REPUBLIKA.CO.ID, JAKARTA -- Fortinet baru-baru ini mengumumkan penerbitan Laporan Lanskap Ancaman Global Semester II 2023 FortiGuard Labs. Laporan semitahunan terbaru ini memberikan gambaran tentang lanskap ancaman aktif dan menyoroti tren dari Juli hingga Desember 2023, termasuk analisis kecepatan penyerang siber (cyberattack) dalam memanfaatkan eksploitasi yang baru teridentifikasi di seluruh industri keamanan siber serta peningkatan serangan ransomware dan wiper yang menyasar sektor industri dan teknologi operasional (OT).
Wakil Menteri Kementerian Komunikasi dan Informatika Republik Indonesia, Nezar Patria yang menjadi keynote speaker pada kegiatan tersebut menekankan pentingnya peningkatan langkah-langkah keamanan siber Indonesia di tengah adopsi teknologi digital yang cepat.
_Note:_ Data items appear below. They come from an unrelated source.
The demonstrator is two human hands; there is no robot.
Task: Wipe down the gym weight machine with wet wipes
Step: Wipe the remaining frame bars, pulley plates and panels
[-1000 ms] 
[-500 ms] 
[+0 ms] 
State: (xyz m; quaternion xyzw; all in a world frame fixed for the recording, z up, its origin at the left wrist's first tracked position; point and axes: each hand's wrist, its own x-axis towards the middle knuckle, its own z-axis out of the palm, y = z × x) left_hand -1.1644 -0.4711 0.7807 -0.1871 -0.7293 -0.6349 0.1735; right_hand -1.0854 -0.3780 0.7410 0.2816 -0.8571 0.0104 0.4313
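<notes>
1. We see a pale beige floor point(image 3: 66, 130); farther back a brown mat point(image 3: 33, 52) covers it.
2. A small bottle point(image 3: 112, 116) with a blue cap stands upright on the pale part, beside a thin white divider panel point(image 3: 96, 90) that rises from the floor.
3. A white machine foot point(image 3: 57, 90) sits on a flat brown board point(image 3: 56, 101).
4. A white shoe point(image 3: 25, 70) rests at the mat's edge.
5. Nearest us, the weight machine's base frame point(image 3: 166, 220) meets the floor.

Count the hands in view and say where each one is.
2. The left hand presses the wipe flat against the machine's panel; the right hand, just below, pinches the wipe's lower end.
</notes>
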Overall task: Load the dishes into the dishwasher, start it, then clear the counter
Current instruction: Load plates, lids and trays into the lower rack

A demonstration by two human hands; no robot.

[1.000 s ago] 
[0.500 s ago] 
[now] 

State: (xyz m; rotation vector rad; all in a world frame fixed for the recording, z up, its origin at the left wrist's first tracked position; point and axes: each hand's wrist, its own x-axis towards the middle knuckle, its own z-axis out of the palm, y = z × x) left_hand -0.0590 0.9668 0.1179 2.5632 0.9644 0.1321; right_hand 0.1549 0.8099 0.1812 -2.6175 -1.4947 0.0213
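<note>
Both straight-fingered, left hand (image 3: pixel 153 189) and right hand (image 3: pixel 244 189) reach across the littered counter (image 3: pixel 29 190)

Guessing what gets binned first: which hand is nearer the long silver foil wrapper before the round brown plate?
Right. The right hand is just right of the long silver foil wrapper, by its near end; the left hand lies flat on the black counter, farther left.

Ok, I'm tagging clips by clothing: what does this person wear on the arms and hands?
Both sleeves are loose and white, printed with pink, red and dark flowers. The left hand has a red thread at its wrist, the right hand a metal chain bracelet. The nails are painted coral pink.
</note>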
Laporan terbaru Fortinet Threat Landscape menunjukkan bahwa pelaku serangan siber sekarang mengeksploitasi kerentanan baru 43% lebih cepat dibandingkan paruh pertama tahun 2023.
Untuk mengatasi tantangan yang semakin meningkat ini, Nezar Patria menyoroti peran inovatif AI generatif dalam meningkatkan postur keamanan siber dan ketahanan operasional nasional.
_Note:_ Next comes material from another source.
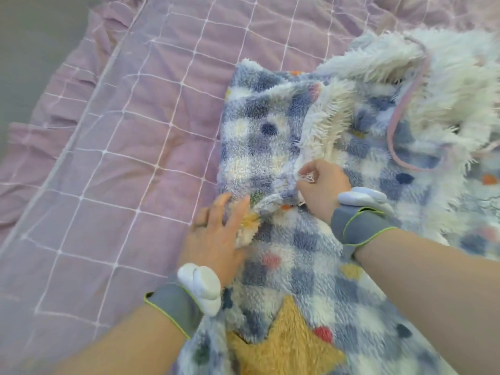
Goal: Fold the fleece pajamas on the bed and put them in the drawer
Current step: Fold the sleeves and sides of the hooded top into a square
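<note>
Head view: a blue-and-white checked fleece pajama garment (297, 255), dotted with coloured spots and bearing a mustard-yellow star patch (286, 345), lies spread on the right half of a bed covered in lilac quilted fabric with a white grid (121, 131). Its far end is turned back, showing a shaggy white lining (392, 58) and a pink trim loop (405, 104).

The left hand (216, 239) reaches in from the lower left, palm down. Its fingers are straight and slightly spread and grasp nothing, and the fingertips rest on the garment's left edge where it meets the bedcover.

The right hand (323, 188) comes in from the lower right with the wrist bent inward and the knuckles up. Its fingers are curled tight, pinching a bunched fold of the fleece just beyond the left fingertips.

Each wrist wears a grey band with lime-green edging (176, 307) and a white plastic module (201, 285).
</note>
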`<state>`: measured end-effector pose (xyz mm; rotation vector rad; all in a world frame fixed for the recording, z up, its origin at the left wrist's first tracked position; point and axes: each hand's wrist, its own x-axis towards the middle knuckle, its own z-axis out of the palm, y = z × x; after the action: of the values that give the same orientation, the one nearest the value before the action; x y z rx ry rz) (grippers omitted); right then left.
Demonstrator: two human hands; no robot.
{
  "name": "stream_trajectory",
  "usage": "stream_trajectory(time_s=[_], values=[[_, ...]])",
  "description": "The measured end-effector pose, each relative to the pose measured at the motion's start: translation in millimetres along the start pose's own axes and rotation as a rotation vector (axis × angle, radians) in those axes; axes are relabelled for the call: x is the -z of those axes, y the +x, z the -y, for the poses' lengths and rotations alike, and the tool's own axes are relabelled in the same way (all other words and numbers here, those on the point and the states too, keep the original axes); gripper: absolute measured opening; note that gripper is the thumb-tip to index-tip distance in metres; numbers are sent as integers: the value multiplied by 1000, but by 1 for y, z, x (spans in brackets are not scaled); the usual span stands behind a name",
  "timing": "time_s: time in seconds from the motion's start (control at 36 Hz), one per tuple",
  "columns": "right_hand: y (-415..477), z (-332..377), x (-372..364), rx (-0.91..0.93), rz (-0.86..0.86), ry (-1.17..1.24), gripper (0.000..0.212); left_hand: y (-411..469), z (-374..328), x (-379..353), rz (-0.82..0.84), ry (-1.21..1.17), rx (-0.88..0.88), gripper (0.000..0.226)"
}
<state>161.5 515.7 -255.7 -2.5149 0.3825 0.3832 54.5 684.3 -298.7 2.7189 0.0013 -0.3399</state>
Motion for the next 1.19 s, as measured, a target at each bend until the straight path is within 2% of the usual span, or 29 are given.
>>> stream_trajectory(time_s=[0.06, 0.11, 0.19, 0.25, 0.31, 0.36, 0.39, 0.44, 0.5, 0.53, 0.58, 0.61, 0.64, 0.72, 0.78, 0.81, 0.86, 0.94, 1.0, 1.03, 1.11, 1.19], values=[[-3, 6, 3, 21, -88, 40, 10, 3, 12, 0, -32, -151, 192, 75], [-8, 8, 3, 60, -139, -35, 10, 6, 24, 1, -130, -247, 290, 67], [-18, 0, -9, 77, 50, -273, 12, -2, 32, -1, -76, -232, 345, 60], [-24, -2, -13, 29, 135, -309, 12, -9, 26, -1, -24, -202, 322, 63], [-30, -1, -14, 42, 15, -328, 11, -20, 23, -4, -23, -212, 214, 66], [-41, 0, -16, 215, -161, -353, 27, -31, 20, -7, -2, -245, 116, 73], [-50, 0, -18, 337, -149, -360, 34, -41, 23, -10, 16, -298, 131, 78], [-59, -3, -20, 511, 86, -517, 47, -52, 28, -14, 0, -522, 270, 79], [-69, -11, -27, 478, 336, -671, 57, -72, 34, -18, 0, -788, 459, 63], [-78, -15, -31, 429, 362, -662, 59, -86, 36, -21, 42, -843, 519, 49], [-103, -18, -39, 436, 261, -515, 53, -114, 40, -26, 133, -823, 552, 28], [-118, -18, -45, 471, 210, -401, 48, -127, 40, -27, 176, -811, 561, 24], [-135, -18, -52, 493, 229, -296, 43, -142, 41, -29, 216, -807, 565, 24], [-177, -21, -74, 406, 516, -195, 37, -176, 45, -41, 433, -773, 570, 43], [-194, -27, -87, 348, 650, -243, 44, -196, 47, -52, 527, -677, 565, 37], [-200, -30, -95, 338, 670, -273, 52, -205, 48, -58, 505, -645, 568, 26], [-213, -36, -113, 361, 656, -351, 63, -228, 49, -66, 373, -648, 583, 23], [-212, -40, -119, 421, 519, -446, 59, -238, 56, -68, 125, -662, 667, 22], [-223, -50, -126, 581, 456, -645, 60, -259, 65, -75, 27, -719, 764, 27], [-226, -56, -127, 639, 445, -747, 63, -265, 66, -77, 43, -740, 785, 29], [-238, -75, -129, 666, 498, -965, 74, -287, 58, -75, 308, -749, 744, 42], [-249, -90, -133, 705, 532, -1109, 86, -312, 49, -83, 545, -689, 579, 22]])
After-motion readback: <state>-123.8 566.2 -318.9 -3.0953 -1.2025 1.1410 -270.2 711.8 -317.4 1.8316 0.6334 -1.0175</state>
"Dengan memanfaatkan teknologi AI, kita dapat secara proaktif mengantisipasi dan mengurangi potensi ancaman siber. Ada juga seruan untuk upaya terus-menerus dalam meningkatkan kesadaran publik dan mengembangkan kemampuan individu dalam mencegah serangan siber," ujarnya, dikutip pada Jumat (7/5/2024).
Semangat kolaboratif dan visi bersama yang tercermin dalam pidato utama ini menciptakan suasana yang menjanjikan serta komitmen bersama pada prinsip-prinsip ini.
"Mengubah arus melawan kejahatan siber memerlukan budaya kolaborasi, transparansi, dan akuntabilitas dalam skala yang lebih besar daripada hanya organisasi individual di bidang keamanan siber. Setiap organisasi memiliki peran dalam rantai disrupsi melawan ancaman siber,” kata dia.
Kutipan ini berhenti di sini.